§ **ABOUT THIS EXERCISE**
Your output must be the lines below from the line containing "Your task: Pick" to the line containing "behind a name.", both lines included, reproduced exactly and without pictures.

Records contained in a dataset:
---+---

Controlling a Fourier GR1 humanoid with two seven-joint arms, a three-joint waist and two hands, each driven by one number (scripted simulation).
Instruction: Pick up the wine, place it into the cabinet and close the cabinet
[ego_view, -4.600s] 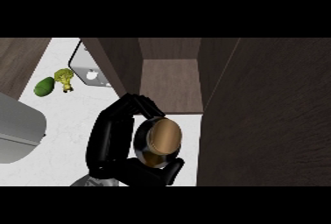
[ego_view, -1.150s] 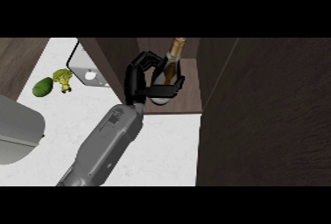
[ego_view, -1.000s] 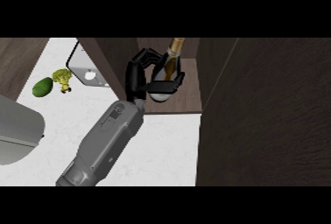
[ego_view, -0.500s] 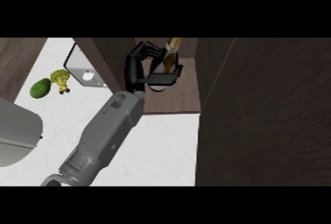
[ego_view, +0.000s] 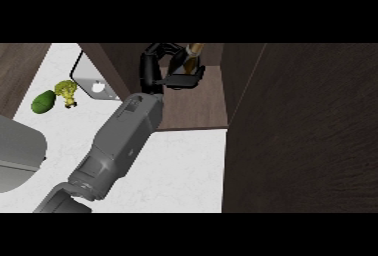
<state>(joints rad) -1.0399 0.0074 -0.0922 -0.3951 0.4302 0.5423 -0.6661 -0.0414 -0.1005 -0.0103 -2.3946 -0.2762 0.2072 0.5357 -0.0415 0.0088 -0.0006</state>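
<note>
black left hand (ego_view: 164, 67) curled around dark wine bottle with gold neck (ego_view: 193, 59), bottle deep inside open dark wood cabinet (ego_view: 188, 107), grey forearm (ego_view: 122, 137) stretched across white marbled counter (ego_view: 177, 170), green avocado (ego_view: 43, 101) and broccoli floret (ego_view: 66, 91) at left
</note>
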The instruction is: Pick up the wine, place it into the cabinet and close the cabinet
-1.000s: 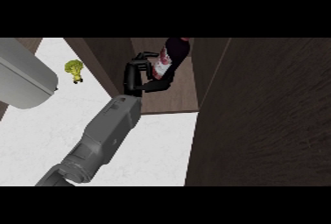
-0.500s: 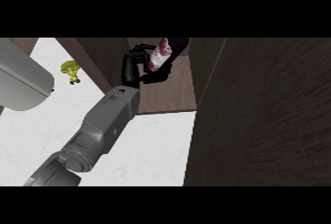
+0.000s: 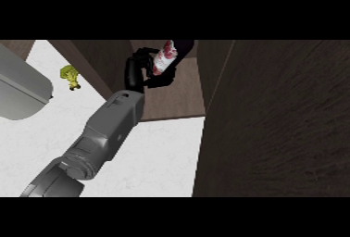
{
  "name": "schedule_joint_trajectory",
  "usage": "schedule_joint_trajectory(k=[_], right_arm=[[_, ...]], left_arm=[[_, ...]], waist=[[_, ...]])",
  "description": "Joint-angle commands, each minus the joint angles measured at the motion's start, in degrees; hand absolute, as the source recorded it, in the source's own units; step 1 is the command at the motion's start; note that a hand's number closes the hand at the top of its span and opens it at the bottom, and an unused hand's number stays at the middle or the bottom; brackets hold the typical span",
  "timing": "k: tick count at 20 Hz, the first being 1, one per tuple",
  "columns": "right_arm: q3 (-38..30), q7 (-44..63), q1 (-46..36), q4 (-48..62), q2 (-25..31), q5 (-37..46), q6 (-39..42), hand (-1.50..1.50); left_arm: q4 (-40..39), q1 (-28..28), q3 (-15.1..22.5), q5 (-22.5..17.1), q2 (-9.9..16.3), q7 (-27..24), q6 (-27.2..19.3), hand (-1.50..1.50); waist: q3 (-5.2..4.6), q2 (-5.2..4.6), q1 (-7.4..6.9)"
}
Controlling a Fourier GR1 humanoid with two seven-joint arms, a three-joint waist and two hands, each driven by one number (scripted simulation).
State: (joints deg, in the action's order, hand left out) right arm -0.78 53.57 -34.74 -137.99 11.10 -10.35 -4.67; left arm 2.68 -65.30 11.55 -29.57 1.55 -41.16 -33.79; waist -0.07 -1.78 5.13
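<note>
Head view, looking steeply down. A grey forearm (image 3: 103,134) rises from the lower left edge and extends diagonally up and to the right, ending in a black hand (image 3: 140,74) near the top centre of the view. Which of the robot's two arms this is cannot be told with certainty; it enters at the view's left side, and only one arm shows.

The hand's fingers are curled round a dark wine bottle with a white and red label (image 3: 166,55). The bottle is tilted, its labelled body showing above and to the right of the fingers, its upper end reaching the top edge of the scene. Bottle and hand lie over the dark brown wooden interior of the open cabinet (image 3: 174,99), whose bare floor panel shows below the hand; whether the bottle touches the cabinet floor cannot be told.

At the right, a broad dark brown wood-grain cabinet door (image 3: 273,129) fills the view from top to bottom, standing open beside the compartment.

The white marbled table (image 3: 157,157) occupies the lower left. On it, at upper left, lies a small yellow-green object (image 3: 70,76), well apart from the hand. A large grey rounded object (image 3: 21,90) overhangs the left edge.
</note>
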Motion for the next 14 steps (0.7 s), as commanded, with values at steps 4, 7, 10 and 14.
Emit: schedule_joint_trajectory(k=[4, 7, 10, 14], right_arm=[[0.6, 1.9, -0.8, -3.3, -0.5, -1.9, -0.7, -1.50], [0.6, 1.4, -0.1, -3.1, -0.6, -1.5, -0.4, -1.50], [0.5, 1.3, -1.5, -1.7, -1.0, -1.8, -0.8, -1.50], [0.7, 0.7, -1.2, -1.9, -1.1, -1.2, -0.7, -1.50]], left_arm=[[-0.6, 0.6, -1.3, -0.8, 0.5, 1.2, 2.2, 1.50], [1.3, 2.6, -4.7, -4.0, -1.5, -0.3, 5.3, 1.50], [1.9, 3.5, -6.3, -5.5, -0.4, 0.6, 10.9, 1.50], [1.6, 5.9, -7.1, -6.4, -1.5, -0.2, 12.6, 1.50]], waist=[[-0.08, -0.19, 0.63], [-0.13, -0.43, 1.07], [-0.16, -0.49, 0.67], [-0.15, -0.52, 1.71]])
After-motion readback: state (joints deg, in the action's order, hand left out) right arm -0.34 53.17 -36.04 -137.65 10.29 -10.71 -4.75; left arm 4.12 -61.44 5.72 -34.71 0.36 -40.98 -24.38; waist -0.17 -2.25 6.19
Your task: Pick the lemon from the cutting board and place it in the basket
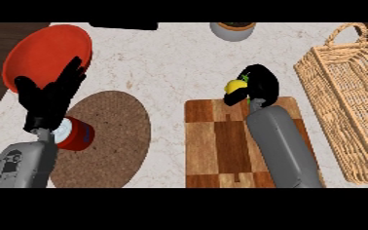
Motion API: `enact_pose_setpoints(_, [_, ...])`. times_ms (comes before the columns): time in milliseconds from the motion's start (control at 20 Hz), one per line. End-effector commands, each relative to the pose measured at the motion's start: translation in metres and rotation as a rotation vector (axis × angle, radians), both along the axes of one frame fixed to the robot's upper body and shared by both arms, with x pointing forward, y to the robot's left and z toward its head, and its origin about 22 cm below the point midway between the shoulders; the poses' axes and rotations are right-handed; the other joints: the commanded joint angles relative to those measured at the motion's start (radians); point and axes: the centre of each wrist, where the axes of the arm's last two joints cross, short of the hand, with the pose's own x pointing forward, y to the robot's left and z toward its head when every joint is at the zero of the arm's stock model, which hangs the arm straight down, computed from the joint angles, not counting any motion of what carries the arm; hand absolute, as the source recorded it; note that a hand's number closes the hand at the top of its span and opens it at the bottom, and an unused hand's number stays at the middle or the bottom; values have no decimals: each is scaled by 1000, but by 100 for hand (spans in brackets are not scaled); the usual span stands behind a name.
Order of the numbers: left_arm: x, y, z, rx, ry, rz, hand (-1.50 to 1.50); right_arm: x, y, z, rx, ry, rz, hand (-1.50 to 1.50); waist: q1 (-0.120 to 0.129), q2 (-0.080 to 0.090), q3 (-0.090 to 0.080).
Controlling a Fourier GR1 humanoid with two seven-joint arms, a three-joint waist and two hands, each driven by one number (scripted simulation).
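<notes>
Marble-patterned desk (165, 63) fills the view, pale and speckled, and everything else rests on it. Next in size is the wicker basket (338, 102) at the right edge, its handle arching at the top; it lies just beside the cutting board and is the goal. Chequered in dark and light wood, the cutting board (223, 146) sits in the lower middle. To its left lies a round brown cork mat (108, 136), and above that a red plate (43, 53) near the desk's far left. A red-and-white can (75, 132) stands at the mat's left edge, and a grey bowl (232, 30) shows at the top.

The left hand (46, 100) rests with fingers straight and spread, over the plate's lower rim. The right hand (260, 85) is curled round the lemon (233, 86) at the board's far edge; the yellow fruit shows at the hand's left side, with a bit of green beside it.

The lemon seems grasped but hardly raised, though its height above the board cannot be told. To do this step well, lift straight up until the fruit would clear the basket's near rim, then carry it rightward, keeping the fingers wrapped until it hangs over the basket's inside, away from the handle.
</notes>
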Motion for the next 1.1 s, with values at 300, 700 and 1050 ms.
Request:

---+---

§ **REPLY**
Your task: Pick the lemon from the cutting board and place it in the basket
Motion API: `enact_pose_setpoints(_, [_, ...])`. times_ms (comes before the columns): time in milliseconds from the motion's start (control at 20 Hz), one per line. End-effector commands, each relative to the pose measured at the motion's start: translation in metres and rotation as a rotation vector (axis × angle, radians), both along the axes of one frame fixed to the robot's upper body and shared by both arms, with x pointing forward, y to the robot's left and z toward its head, and its origin about 22 cm below the point midway between the shoulders; the poses' axes and rotations are right-handed; the other joints: the commanded joint angles relative to those measured at the motion's start (radians); point and axes: the centre of each wrist, where the axes of the arm's last two joints cross, short of the hand, with the pose's own x pointing forward, y to the robot's left and z toward its head when every joint is at the zero of the arm's stock model, which hangs the arm straight down, computed from the joint angles, not counting any motion of what carries the arm; hand absolute, as the source recorded it; note that a hand's number closes the hand at the top of its span and opens it at the bottom, and an unused hand's number stays at the middle or the bottom; values have no decimals: each is scaled by 1000, but by 100 for hand (spans in brackets are not scaled); the usual span stands behind a name.

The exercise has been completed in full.